CONTAINING LINKS TO 1280 STORIES FROM THE NETWORKS' NIGHTLY NEWSCASTS
     COMMENTS: Johnny Walker Blue

None of the networks had assigned a reporter to the military tribunal for the self-confessed Australian al-Qaeda aide David Hicks. So it was confusing when CBS' substitute anchor Russ Mitchell introduced a followup to the Hicks case, revisiting the incarceration of John Walker Lindh, the Californian Moslem found fighting in Afghanistan in 2001.

Hicks, who had been locked up by the USNavy at Guantanamo Bay for five years, pled guilty when he was finally brought before the tribunal. He received a sentence of time served plus a further nine months.
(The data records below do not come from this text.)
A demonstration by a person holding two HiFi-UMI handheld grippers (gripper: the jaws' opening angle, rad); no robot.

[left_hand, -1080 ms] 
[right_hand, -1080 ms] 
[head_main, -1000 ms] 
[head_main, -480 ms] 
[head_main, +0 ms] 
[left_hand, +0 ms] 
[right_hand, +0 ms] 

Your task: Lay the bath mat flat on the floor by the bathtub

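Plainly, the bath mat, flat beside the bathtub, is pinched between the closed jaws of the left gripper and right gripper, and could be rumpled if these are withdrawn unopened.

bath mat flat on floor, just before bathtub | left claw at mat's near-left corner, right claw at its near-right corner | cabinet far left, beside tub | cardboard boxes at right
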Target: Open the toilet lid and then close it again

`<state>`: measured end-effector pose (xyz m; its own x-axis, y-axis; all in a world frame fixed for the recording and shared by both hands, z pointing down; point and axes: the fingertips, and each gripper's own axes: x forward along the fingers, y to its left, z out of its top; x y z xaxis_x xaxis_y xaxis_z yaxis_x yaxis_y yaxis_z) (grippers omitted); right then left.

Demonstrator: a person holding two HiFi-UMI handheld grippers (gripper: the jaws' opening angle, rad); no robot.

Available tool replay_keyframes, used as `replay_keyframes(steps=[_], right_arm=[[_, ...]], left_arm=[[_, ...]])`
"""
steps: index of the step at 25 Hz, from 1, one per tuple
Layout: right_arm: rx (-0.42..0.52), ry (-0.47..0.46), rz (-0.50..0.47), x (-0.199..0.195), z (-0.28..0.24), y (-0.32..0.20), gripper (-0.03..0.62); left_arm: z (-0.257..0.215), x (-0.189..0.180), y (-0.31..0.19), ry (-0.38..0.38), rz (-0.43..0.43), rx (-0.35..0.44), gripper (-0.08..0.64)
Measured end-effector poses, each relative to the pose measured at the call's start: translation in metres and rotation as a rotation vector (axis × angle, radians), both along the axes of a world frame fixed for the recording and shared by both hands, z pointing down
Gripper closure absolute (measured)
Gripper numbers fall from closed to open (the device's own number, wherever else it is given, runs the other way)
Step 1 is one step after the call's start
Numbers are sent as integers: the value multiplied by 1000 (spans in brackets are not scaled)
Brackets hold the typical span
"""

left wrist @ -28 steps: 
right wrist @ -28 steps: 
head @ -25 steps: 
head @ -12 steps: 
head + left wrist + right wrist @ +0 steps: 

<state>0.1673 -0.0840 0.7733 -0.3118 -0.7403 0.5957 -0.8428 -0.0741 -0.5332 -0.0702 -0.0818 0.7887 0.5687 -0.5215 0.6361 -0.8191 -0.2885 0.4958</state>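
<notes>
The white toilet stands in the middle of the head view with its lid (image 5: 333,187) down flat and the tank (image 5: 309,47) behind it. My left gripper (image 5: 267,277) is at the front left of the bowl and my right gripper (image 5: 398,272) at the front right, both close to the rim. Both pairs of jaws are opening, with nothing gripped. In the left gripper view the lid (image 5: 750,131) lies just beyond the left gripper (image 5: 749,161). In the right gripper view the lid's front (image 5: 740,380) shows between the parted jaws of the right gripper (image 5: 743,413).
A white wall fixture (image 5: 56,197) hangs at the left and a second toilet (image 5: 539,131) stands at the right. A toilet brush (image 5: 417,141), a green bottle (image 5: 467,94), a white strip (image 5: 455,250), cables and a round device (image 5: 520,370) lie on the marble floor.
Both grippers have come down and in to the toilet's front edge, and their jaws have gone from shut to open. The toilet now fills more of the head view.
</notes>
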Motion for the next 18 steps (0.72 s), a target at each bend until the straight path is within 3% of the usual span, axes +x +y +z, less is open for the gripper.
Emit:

This struck Walker Lindh's parents as lenient so they granted an exclusive interview to John Blackstone to plead for similar consideration for their son, who is facing 15 more years in maximum security federal prison, "not for terrorism, but for supplying services to the Taliban" as Blackstone pointed out.

CBS' legal analyst Andrew Cohen called Walker Lindh "a victim of timing" and implied that he would not be so severely sentenced in the current climate, which is less "intense" and "harsh." To remind us of the mood back then, Blackstone replayed a clip of President George Bush's pre-trial description of the then-20-year-old: "He is working with the enemy." After airing the parent's pleas, Blackstone commented that their likelihood for success is "a longshot."

UPDATE: at the conservative NewsBusters.org Brad Wilmouth (text link) argues that Blackstone's report exhibits liberal bias because it does not consider that Hicks' sentence was too light and it does not quote anyone unsympathetic to Walker Lindh (although the President could hardly be called a sympathizer). Whether the explanation is bias or some other flaw, it is certainly true that the networks did undercover the Hicks case and the circumstances of his sentencing.